Exercise goal:
Read through the lines below for the string "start" and copy each one that has it.

Data shown:
━━━━━━

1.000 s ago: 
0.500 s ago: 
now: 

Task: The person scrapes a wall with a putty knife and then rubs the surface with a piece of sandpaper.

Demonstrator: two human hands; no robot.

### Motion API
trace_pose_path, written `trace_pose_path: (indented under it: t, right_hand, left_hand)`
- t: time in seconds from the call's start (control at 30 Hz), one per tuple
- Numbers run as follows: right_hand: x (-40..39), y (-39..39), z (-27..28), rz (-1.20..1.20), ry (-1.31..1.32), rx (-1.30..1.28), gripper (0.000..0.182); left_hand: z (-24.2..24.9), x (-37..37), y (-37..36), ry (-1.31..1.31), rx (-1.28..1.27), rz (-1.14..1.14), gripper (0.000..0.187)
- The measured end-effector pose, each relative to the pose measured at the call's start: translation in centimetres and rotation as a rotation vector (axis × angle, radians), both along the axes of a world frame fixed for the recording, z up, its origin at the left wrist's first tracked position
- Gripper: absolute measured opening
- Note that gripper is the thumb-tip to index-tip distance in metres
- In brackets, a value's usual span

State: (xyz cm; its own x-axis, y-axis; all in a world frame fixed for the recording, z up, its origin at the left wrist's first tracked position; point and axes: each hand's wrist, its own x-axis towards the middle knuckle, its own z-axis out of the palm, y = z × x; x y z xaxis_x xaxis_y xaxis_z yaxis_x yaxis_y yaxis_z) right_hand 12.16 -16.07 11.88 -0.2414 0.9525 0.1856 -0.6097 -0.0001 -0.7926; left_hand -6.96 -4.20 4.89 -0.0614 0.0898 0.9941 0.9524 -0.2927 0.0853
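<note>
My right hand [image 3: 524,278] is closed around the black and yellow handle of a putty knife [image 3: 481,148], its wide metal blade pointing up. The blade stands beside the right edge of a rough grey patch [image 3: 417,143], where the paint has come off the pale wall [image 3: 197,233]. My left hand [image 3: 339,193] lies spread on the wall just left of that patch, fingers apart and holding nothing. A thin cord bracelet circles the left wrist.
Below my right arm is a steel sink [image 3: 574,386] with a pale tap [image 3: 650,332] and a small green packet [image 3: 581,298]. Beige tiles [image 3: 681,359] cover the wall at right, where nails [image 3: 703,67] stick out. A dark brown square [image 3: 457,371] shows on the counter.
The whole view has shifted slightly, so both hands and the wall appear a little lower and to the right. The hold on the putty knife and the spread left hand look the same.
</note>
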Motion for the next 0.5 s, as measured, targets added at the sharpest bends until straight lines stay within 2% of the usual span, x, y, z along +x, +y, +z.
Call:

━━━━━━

Task response:
- t: time in seconds from the call's start (control at 30 Hz), one per tuple
- The measured end-effector pose, each relative to the pose measured at the call's start: translation in centimetres and rotation as a rotation vector (axis × angle, radians), both along the axes of a world frame fixed for the recording, z up, its origin at the left wrist's first tracked position

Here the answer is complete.